**Task to complete**
When you reach the line that contains "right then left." in the data below, start reproducing lines exactly, and stop after the line that contains "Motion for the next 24".

Records excerpted from a collection:
******************************

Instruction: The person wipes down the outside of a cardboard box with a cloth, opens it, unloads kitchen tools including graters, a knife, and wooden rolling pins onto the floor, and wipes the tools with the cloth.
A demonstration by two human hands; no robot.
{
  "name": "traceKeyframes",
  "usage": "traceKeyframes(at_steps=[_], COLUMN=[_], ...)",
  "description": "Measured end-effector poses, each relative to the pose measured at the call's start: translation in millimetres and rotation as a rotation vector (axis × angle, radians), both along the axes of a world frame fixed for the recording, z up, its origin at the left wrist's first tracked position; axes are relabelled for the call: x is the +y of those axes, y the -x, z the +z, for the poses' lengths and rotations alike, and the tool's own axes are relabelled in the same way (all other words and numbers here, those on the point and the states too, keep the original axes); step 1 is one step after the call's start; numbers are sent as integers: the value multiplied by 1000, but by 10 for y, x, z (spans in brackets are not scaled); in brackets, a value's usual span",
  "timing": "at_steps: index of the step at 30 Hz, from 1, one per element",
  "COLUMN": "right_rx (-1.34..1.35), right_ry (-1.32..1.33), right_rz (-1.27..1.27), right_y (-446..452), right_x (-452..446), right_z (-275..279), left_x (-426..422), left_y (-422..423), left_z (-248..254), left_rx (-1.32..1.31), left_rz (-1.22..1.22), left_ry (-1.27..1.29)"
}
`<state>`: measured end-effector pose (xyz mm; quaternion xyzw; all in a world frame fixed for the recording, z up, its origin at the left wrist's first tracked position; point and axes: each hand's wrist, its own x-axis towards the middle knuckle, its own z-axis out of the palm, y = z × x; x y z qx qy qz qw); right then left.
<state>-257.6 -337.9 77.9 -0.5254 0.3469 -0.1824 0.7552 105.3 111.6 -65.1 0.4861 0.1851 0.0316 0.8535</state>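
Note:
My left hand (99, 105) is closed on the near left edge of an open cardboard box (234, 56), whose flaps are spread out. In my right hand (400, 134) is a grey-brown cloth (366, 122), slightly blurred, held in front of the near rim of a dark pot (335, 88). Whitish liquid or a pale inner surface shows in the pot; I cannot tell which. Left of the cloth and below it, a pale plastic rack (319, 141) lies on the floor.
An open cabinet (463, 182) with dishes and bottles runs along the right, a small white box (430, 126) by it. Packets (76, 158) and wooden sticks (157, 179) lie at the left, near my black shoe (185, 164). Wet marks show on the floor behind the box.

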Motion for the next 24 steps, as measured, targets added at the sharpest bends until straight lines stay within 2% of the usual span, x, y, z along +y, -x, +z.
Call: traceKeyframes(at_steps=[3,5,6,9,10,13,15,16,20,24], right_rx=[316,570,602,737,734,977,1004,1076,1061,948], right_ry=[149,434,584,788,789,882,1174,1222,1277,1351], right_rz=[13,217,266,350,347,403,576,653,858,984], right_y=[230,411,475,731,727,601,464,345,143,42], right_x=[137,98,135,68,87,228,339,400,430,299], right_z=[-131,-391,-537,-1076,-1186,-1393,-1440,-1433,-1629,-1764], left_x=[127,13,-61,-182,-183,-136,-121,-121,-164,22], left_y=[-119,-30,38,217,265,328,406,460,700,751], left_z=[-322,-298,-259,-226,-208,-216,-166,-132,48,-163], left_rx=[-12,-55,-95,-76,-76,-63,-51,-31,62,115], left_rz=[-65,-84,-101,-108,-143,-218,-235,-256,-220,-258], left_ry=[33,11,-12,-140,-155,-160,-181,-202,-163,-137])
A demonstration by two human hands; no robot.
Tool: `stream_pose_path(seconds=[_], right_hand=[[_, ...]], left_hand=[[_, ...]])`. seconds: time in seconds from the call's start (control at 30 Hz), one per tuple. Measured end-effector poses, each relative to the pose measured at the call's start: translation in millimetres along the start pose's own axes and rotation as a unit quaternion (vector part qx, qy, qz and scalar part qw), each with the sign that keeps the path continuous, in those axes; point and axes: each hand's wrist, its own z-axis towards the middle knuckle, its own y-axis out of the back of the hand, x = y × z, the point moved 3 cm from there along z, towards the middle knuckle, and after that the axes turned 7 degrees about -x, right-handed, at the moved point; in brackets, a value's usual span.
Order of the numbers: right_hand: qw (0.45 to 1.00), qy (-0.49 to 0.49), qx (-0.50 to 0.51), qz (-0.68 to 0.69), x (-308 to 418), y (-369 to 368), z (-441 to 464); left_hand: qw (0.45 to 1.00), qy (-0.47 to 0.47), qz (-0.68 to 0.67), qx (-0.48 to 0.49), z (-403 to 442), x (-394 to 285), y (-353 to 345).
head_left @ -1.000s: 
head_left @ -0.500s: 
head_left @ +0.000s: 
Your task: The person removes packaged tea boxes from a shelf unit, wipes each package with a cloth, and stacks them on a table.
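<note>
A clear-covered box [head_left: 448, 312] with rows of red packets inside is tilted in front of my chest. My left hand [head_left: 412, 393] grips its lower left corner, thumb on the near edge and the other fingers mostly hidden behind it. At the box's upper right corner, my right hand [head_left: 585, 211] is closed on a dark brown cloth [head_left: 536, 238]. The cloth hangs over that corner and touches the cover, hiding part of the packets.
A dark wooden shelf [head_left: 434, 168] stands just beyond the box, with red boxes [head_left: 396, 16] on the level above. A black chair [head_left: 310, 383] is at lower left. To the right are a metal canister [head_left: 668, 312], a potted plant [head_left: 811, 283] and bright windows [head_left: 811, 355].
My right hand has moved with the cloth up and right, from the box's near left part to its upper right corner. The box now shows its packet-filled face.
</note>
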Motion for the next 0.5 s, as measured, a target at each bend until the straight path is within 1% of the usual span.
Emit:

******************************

**Response to this task**
`<state>`: measured end-effector pose (xyz mm; quaternion xyzw; all in a world frame fixed for the recording, z up, its origin at the left wrist's first tracked position; point and axes: each hand's wrist, its own x-axis towards the middle knuckle, its own z-axis out of the palm, y = z × x; x y z qx qy qz qw); right then left.
<state>-257.6 -337.9 77.9 -0.5254 0.3469 -0.1824 0.7552 105.3 111.6 -65.1 0.4861 0.1851 0.0316 0.8535</state>
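Note:
My left hand (99, 105) is closed on the near left edge of an open cardboard box (234, 56), whose flaps are spread out. In my right hand (400, 134) is a grey-brown cloth (366, 122), slightly blurred, held in front of the near rim of a dark pot (335, 88). Whitish liquid or a pale inner surface shows in the pot; I cannot tell which. Left of the cloth and below it, a pale plastic rack (319, 141) lies on the floor.
An open cabinet (463, 182) with dishes and bottles runs along the right, a small white box (430, 126) by it. Packets (76, 158) and wooden sticks (157, 179) lie at the left, near my black shoe (185, 164). Wet marks show on the floor behind the box.
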
Motion for the next 24 steps, as measured, targets added at the sharpest bends until straight lines stay within 2% of the usual span, x, y, z along +y, -x, +z.

No further response is needed.